■ **BRIEF**
The full listing, copied exactly and free of pictures, is the expected reply.

■ **DATA SEGMENT**
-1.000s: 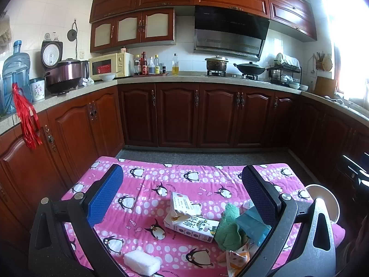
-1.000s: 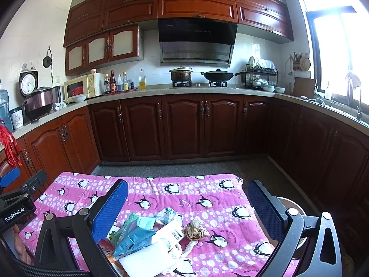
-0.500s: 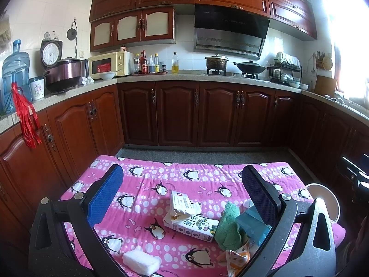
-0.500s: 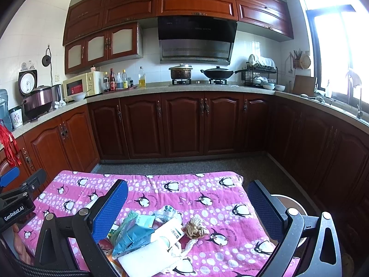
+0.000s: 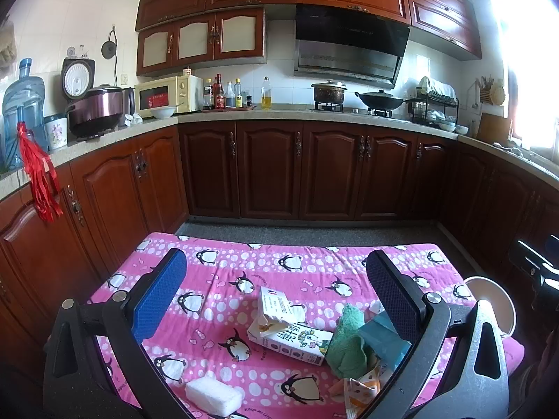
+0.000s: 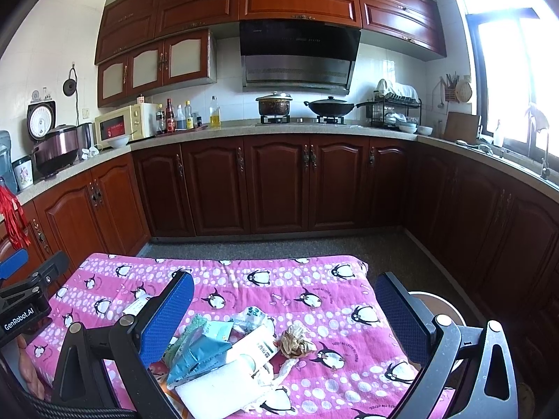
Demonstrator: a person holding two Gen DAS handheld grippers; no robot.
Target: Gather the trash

■ **RESPONSE AREA**
-1.000s: 
-1.000s: 
-0.500s: 
-0.500s: 
+0.000s: 
+0.000s: 
Demonstrator: a person holding two Gen DAS handheld grippers; no robot.
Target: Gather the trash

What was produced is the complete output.